EXERCISE BRIEF
Your output should be one number, which is how many lines in the material contain "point".

DATA SECTION
'''
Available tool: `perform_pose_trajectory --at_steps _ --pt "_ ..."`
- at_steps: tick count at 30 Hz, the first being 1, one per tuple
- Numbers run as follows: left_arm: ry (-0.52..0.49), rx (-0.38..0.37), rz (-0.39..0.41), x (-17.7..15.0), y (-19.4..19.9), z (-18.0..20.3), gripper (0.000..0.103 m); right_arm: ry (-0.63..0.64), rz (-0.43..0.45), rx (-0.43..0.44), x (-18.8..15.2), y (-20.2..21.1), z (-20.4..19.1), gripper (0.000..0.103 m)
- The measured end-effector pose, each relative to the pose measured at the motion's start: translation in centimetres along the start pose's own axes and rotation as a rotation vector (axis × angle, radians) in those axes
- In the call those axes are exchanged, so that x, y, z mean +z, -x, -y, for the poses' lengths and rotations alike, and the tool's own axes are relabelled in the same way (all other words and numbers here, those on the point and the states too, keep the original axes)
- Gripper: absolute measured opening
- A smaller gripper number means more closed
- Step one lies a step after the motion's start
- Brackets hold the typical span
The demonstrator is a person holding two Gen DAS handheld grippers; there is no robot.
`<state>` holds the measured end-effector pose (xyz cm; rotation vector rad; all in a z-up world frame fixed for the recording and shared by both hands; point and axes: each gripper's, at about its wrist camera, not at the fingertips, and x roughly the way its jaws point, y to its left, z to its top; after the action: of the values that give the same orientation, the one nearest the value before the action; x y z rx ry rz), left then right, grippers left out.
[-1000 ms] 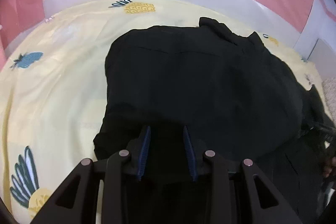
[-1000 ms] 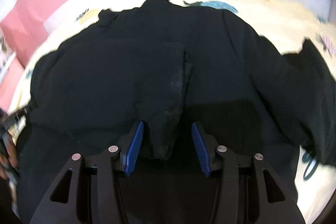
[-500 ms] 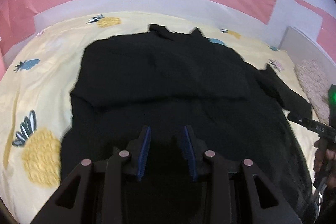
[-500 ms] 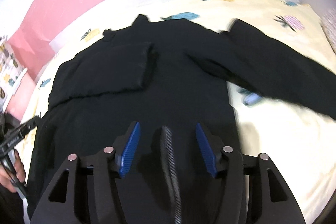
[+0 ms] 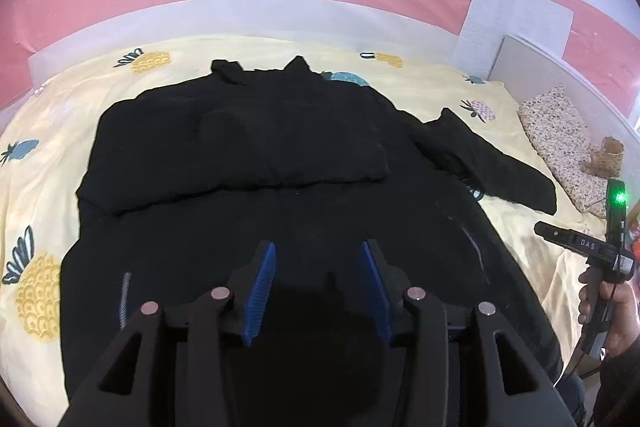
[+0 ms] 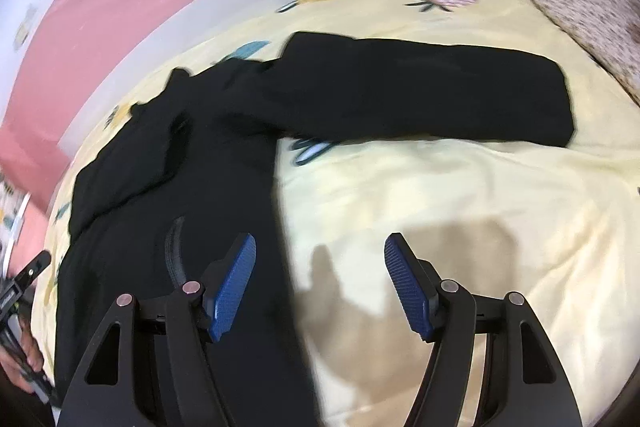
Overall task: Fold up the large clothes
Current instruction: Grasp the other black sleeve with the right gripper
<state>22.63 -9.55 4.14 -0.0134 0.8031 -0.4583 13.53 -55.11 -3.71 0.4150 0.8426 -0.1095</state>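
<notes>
Both the left tool (image 5: 318, 287) and right tool (image 6: 320, 285) gape empty above the black coat (image 5: 280, 163), its hem cut off.

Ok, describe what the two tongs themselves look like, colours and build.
Both match: the left tongs and right tongs have black angular linkage arms with triangular cut-outs, silver round pivot pins, and blue ribbed pads on the fingers. Seen from the left wrist, the right unit's black handle reads "DAS", with a green light above and a trailing cable.
</notes>
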Motion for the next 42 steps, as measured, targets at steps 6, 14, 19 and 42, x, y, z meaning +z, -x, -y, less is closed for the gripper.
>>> perform_pose_trajectory --at_steps 6,14,19,42 --pt "-0.026 -0.014 0.000 1.0 -1.4 2.0 0.047 -0.049 0.013 -0.044 0.8 -0.1 3.3 0.067" --pt "-0.058 -0.026 0.003 1.9 -2.7 3.5 0.047 -0.170 0.040 -0.066 2.2 -0.6 8.4 0.067" --pt "-0.052 -0.019 -0.002 2.2 -3.3 3.2 0.047 -0.284 0.056 -0.067 3.2 -1.1 12.1 0.067" --pt "-0.024 0.015 -0.038 2.3 -5.9 0.7 0.047 -0.560 0.174 -0.118 7.3 -4.8 19.3 0.040"
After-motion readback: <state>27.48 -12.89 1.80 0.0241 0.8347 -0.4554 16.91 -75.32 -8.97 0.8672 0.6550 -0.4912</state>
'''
WRITTEN RESPONSE
2